Problem to solve - Could the listing be repeated exactly, with every picture dropped?
########################################
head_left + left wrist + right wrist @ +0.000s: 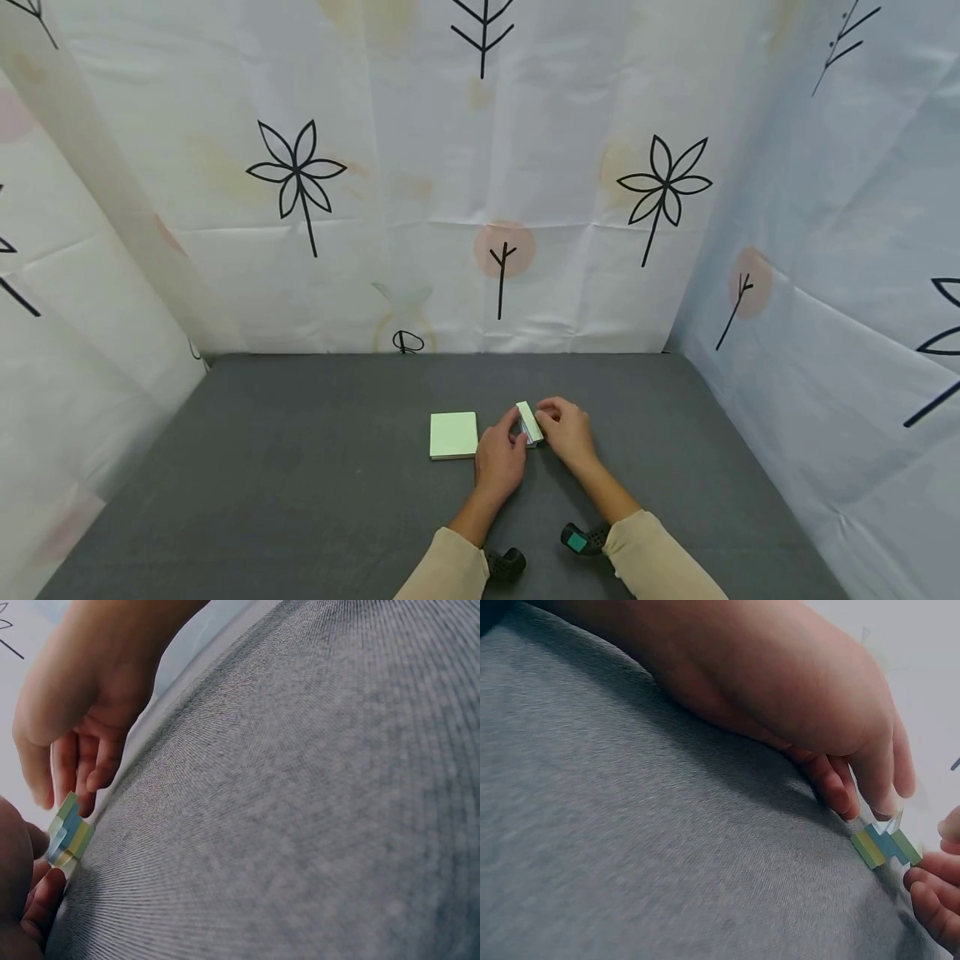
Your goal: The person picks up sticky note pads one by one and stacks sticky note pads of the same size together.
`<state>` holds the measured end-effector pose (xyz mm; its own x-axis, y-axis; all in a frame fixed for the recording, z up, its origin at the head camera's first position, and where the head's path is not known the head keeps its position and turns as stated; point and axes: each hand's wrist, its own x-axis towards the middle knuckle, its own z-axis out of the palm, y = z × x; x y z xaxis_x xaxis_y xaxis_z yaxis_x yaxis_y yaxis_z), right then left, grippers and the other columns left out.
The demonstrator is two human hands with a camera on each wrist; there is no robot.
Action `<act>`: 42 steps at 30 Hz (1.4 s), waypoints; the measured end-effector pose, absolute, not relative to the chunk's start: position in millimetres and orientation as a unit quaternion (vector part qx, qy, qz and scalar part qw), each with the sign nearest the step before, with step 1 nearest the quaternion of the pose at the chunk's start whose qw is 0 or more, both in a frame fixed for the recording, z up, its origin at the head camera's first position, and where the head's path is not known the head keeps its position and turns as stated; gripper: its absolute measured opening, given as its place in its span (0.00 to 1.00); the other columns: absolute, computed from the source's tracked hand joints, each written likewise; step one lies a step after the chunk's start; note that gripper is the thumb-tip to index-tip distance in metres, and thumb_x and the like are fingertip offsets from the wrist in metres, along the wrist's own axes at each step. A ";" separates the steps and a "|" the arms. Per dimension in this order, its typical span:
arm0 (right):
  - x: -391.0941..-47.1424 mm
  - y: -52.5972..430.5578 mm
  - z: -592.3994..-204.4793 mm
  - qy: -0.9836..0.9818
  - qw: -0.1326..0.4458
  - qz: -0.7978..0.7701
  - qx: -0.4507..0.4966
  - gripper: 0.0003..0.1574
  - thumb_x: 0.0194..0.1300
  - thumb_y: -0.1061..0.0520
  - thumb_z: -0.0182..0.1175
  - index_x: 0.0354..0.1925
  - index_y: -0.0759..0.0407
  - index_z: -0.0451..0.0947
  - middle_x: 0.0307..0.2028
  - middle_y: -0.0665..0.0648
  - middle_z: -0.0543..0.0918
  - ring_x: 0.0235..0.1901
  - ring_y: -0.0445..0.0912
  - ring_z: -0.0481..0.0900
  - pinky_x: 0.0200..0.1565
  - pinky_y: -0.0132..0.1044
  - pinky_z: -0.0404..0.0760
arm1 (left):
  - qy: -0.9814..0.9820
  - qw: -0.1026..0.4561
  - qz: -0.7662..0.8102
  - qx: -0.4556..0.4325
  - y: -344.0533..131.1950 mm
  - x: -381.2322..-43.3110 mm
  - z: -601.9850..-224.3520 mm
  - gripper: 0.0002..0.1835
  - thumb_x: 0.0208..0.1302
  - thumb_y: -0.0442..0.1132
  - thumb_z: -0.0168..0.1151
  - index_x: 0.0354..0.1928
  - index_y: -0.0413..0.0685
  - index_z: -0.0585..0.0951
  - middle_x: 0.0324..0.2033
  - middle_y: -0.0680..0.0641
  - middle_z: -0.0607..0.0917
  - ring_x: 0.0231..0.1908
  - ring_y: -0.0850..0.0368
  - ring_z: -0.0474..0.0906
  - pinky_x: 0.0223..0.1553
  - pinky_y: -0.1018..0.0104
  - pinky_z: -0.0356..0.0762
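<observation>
A small stack of narrow sticky notes (528, 422) stands between the two hands, pale green on top in the head view. In the wrist views the sticky-note stack (885, 846) shows green, blue and yellow layers, stepped out of line with each other. My left hand (499, 460) holds the stack from its left side, index finger and thumb at its edge. From the right, my right hand (568, 435) has thumb and fingertips bent down at the stack's other end, pinching it. A square pale green sticky-note pad (453, 435) lies flat just left of my left hand.
The grey table (300, 483) runs back to a white cloth wall (405, 192) printed with black plant drawings. Similar cloth hangs on both sides. Black wrist devices (506, 565) are strapped at both sleeves, close over the table.
</observation>
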<state>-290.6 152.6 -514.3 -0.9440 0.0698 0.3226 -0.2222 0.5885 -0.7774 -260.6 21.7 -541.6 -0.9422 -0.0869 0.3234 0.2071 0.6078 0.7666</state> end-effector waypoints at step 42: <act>-259.1 149.7 -504.6 -0.908 0.184 0.365 0.090 0.13 0.61 0.68 0.59 0.45 0.62 0.82 0.14 0.44 0.69 0.10 0.35 0.60 0.16 0.33 0.64 | -0.874 0.194 -0.445 -0.032 22.0 -255.7 -541.8 0.19 0.65 0.34 0.58 0.59 0.46 0.80 0.46 0.51 0.85 0.36 0.53 0.78 0.38 0.57 0.75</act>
<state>-259.1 149.7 -504.6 -0.9163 -0.0287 0.3995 -0.2974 0.7170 -0.6305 -255.7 22.0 -541.8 -0.9231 -0.1170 0.3664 0.2273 0.6026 0.7650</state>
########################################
Response -
head_left + left wrist + right wrist @ +0.000s: 
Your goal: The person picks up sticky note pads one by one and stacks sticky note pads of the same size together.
`<state>` holds the measured end-effector pose (xyz mm; its own x-axis, y-axis; all in a frame fixed for the recording, z up, its origin at the head camera's first position, and where the head's path is not known the head keeps its position and turns as stated; point and axes: each hand's wrist, its own x-axis towards the middle knuckle, its own z-axis out of the palm, y = z × x; x y z xaxis_x xaxis_y xaxis_z yaxis_x yaxis_y yaxis_z), right then left, grippers and the other columns left out.
The demonstrator is two human hands with a camera on each wrist; there is no robot.
Action `<act>`: 42 steps at 30 Hz (1.4 s), waypoints; the measured end-effector pose, absolute, not relative to the chunk's start: position in millimetres and orientation as a unit quaternion (vector part qx, qy, qz and scalar part qw), each with the sign nearest the step before, with step 1 nearest the quaternion of the pose at the chunk's start whose qw is 0 or more, both in a frame fixed for the recording, z up, its origin at the head camera's first position, and where the head's path is not known the head keeps its position and turns as stated; gripper: its absolute measured opening, given as its place in its span (0.00 to 1.00); the other columns: absolute, computed from the source's tracked hand joints, each written likewise; step one lies a step after the chunk's start; note that gripper is the thumb-tip to index-tip distance in metres, and thumb_x and the like are fingertip offsets from the wrist in metres, along the wrist's own axes at each step. A ";" separates the steps and a "|" the arms. Per dimension in this order, its typical span:
arm0 (right):
  - x: -391.0941..-47.1424 mm
  - y: -52.5972..430.5578 mm
  - z: -592.3994..-204.4793 mm
  - qy: -0.9836..0.9818
  - qw: -0.1326..0.4458
  - qz: -0.7978..0.7701
  - qx: -0.4507..0.4966
  - gripper: 0.0003..0.1574
  - thumb_x: 0.0194..0.1300
  - thumb_y: -0.1061..0.0520
  - thumb_z: -0.0182..0.1175
  - index_x: 0.0354..0.1925
  - index_y: -0.0759..0.0407
  - index_z: -0.0451..0.0947
  - middle_x: 0.0307..0.2028
  - middle_y: -0.0665..0.0648
  - middle_z: -0.0543..0.0918
  - ring_x: 0.0235..0.1901
  - ring_y: -0.0445..0.0912
  - ring_z: -0.0481..0.0900
  - pinky_x: 0.0200..0.1565
  - pinky_y: -0.0132..0.1044
  - pinky_z: -0.0404..0.0760
arm1 (left):
  - qy: -0.9814..0.9820
  - qw: -0.1026..0.4561
  - qz: -0.7662..0.8102
  - qx: -0.4556..0.4325
  - y: -344.0533..131.1950 mm
  - x: -381.2322..-43.3110 mm
  - z: -601.9850..-224.3520 mm
  - gripper: 0.0002..0.1835
  - thumb_x: 0.0208..0.1302
  - thumb_y: -0.0442..0.1132
  - thumb_z: -0.0168..0.1151
  - index_x: 0.0354..0.1928
  - index_y: -0.0413..0.0685
  - index_z: -0.0585..0.0951
  - middle_x: 0.0324..0.2033
  - middle_y: -0.0680..0.0641
  - middle_z: -0.0607..0.0917
  - ring_x: 0.0231..0.1908
  - ring_y: -0.0850..0.0368
  - ring_z: -0.0474..0.0906
  - pinky_x: 0.0223..0.1553
  - pinky_y: -0.1018..0.0104
  - pinky_z: -0.0356..0.0762
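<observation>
A small stack of narrow sticky notes (528, 422) stands between the two hands, pale green on top in the head view. In the wrist views the sticky-note stack (885, 846) shows green, blue and yellow layers, stepped out of line with each other. My left hand (499, 460) holds the stack from its left side, index finger and thumb at its edge. From the right, my right hand (568, 435) has thumb and fingertips bent down at the stack's other end, pinching it. A square pale green sticky-note pad (453, 435) lies flat just left of my left hand.
The grey table (300, 483) runs back to a white cloth wall (405, 192) printed with black plant drawings. Similar cloth hangs on both sides. Black wrist devices (506, 565) are strapped at both sleeves, close over the table.
</observation>
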<state>-290.6 152.6 -514.3 -0.9440 0.0698 0.3226 -0.2222 0.5885 -0.7774 -260.6 21.7 -541.6 -0.9422 -0.0869 0.3234 0.2071 0.6078 0.7666</state> end-effector waypoints at step 42: <act>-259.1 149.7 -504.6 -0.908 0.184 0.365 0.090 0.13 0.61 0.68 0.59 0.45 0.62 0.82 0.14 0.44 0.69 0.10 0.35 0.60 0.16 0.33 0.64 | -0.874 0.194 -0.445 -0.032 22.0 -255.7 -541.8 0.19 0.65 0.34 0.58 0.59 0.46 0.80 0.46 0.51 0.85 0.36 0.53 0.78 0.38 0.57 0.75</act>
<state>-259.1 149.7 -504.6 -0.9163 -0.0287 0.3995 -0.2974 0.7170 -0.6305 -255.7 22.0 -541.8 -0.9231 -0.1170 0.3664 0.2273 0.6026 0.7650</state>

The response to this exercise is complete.